Study objective: The objective of this study was to assess short-term benefits and risks of utero-vaginal anastomosis done for cases of cryptomenorrhea due to cervical atresia with vaginal aplasia.
Design: Prospective study.
Setting: Surgical procedures were done between December 2013 and September 2015 at the department of Obstetrics and Gynecology, Cairo University Hospital.
Participants: Five patients who had cryptomenorrhea due to cervical atresia associated with vaginal aplasia were included.
Interventions: Utero-vaginal anastomoses were performed in 2 stages; a stage of McIndoe vaginoplasty and a stage of excision of the atretic cervical tissue and anastomosing the uterus to the neovagina. Follow-up was done by gynecological and ultrasound examination in a duration ranged from 12 to 36 months.
Main outcome measures: Occurrence of regular menstrual flow and relief of the severe cyclic pain.

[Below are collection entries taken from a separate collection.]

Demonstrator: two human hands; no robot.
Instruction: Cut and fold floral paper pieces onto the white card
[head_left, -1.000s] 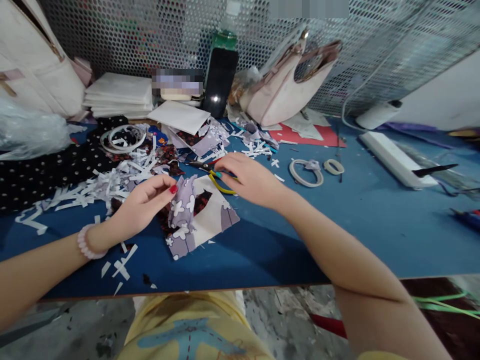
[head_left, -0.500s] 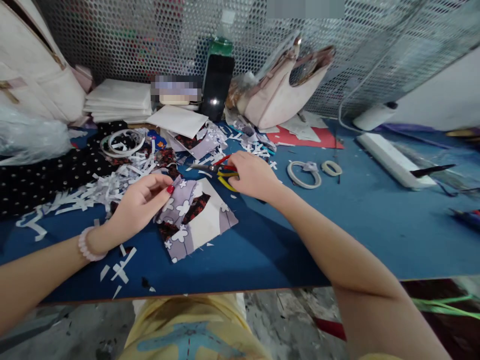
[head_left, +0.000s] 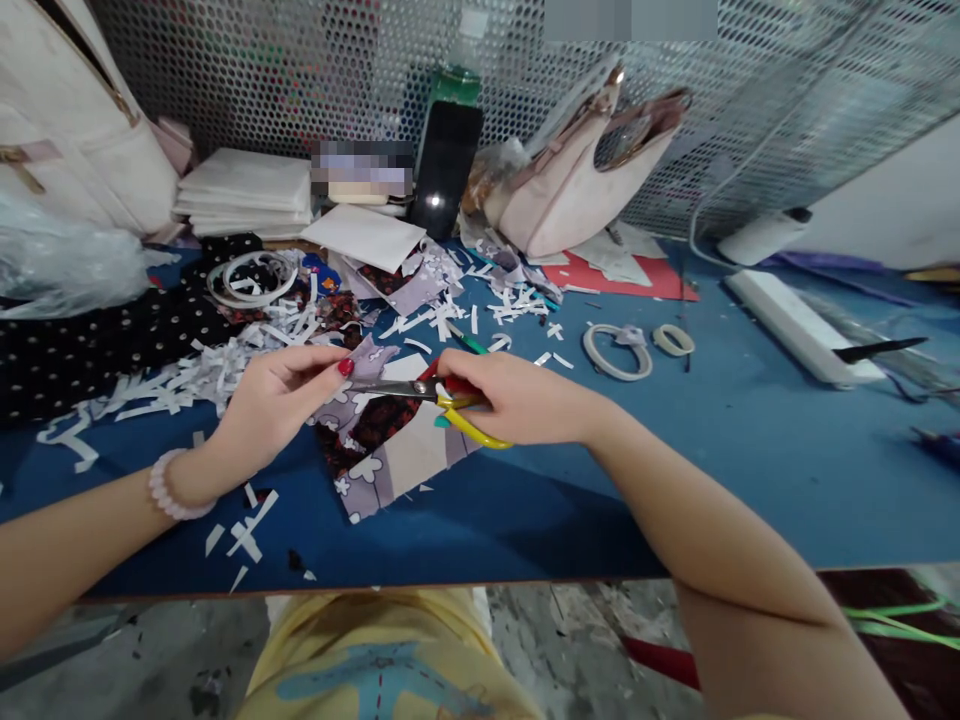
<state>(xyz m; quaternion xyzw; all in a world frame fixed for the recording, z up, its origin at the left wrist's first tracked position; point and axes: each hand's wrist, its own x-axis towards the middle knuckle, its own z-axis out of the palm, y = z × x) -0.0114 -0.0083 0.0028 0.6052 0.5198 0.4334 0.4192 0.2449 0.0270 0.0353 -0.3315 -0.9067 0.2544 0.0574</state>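
Note:
My left hand pinches the edge of a lilac fabric piece printed with white flowers. In my right hand is a pair of scissors with red and yellow handles. Its blades point left and lie along the raised fabric, near my left fingertips; whether they are parted is hard to see. Beneath lies a pale panel with lilac flowered fabric and a dark red-and-black patch on it, on the blue tabletop. My right wrist hides part of the table.
White strips lie scattered at left and behind my hands. Rolls of tape sit to the right. At the back are a phone, a stack of white sheets and a pale handbag. A white power strip lies at right.
My right hand has moved nearer with the scissors, whose blades now lie against the fabric by my left fingers. The lilac fabric edge is lifted more. The view has shifted slightly.

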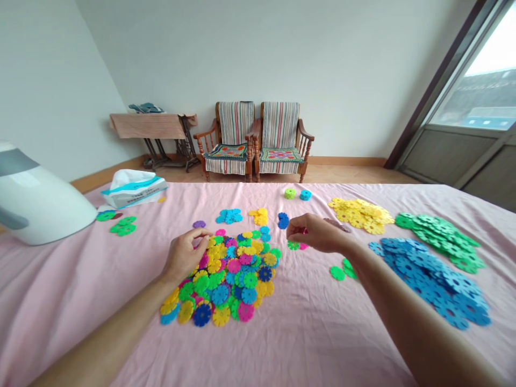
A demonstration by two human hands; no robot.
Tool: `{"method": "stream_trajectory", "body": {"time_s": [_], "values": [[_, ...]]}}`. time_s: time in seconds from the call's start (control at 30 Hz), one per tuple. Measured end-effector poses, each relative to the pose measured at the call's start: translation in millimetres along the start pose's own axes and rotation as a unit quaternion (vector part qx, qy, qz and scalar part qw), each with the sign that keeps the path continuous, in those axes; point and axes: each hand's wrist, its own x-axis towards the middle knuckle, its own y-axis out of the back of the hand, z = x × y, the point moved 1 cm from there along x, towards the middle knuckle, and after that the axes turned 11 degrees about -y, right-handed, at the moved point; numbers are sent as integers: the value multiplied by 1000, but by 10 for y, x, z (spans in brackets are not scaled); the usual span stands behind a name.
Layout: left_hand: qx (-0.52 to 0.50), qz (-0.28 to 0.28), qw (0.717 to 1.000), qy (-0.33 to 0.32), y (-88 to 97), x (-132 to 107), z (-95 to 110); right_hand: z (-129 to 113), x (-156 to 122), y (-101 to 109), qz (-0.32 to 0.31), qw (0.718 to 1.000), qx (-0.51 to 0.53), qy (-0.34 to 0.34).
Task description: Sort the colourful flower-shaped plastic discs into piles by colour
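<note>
A mixed pile of colored notched plastic discs [226, 279] lies in front of me on the pink cloth. My left hand [186, 253] rests at the pile's upper left edge, thumb and fingers apart, nothing visible in its grasp. Off to the right of the pile, my right hand [316, 232] is closed in a pinch; a speck of pink shows by its fingers, but what they hold is unclear. Beneath it are a green disc [293, 245] and a partly covered pink one. Small groups of light blue discs [229, 216], yellow discs [260, 216] and dark blue discs [283, 220] lie beyond the pile.
On the right are heaps of yellow pieces [360, 214], green pieces [441, 239] and blue pieces [435, 279]. Short lime [289, 193] and blue stacks [305, 195] stand farther back. At left are a white kettle-like vessel [48, 201] and a tissue pack [135, 189].
</note>
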Motion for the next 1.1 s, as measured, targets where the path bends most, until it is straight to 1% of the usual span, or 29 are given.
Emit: {"method": "stream_trajectory", "body": {"time_s": [0.07,0.13,0.27,0.33,0.4,0.47,0.5,0.57,0.6,0.7,0.8,0.87,0.9,0.97,1.0,1.1], "values": [[2,-5,1000,3,-4,1,-11,90,-80,136,-53,998,-38,-7],[4,-10,1000,2,-6,2,-22,171,-155,219,-98,991,-89,-11],[9,-13,1000,-5,-10,3,-39,238,-231,266,-152,975,-158,-41],[8,-13,1000,-5,-15,3,-44,230,-217,267,-159,969,-175,-72],[6,-14,1000,-4,-19,2,-47,204,-174,259,-132,968,-187,-106],[5,-14,1000,-2,-18,3,-46,166,-120,223,-70,973,-185,-120],[5,-13,1000,-2,-16,3,-43,142,-92,187,-40,977,-178,-111],[5,-11,1000,-1,-9,5,-33,88,-42,76,9,986,-151,-65],[4,-9,1000,-1,-4,6,-25,62,-19,3,22,990,-133,-39],[3,-1,1000,-7,10,2,9,-11,42,-226,32,996,-73,26],[2,0,1000,-23,15,-11,52,-100,57,-397,49,995,-53,65],[-4,-3,999,-34,16,-21,84,-179,13,-480,75,993,-67,60],[-8,-4,999,-39,17,-26,101,-221,-30,-525,92,991,-82,44],[-17,-6,998,-52,21,-31,138,-300,-157,-644,122,985,-119,16],[-23,-9,998,-61,23,-32,158,-331,-233,-720,133,981,-139,12],[-38,-22,995,-95,29,-31,229,-365,-457,-982,134,972,-179,65]]}}
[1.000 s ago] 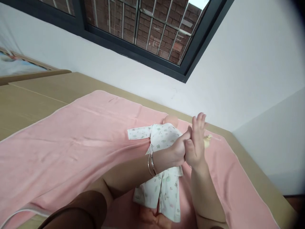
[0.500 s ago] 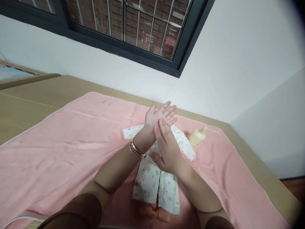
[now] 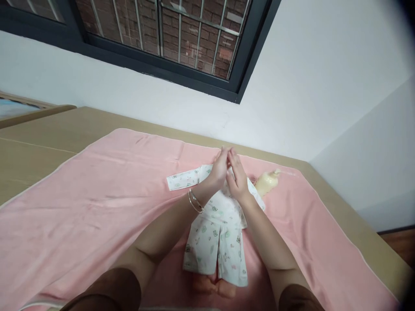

Results: All patients had relief of the severe cyclic pain. Four patients had regular menstrual flow. One patient developed occlusion of the track after 1 year and needed dilatation once. Three patients developed low vaginal stenosis without occlusion of the track. One patient had rectal injury repaired without causing postoperative morbidity.
Conclusion: Uterovaginal anastomosis is a promising conservative management option for cervical atresia with vaginal aplasia, which has benefits but is not free of risks. Long-term follow-up is still needed to judge its feasibility. We recommend performing McIndoe vaginoplasty as a starting stage before the anastomosis preferably in a separate setting.
Keywords: Cervical atresia; Uterovaginal anastomosis; Vaginal aplasia.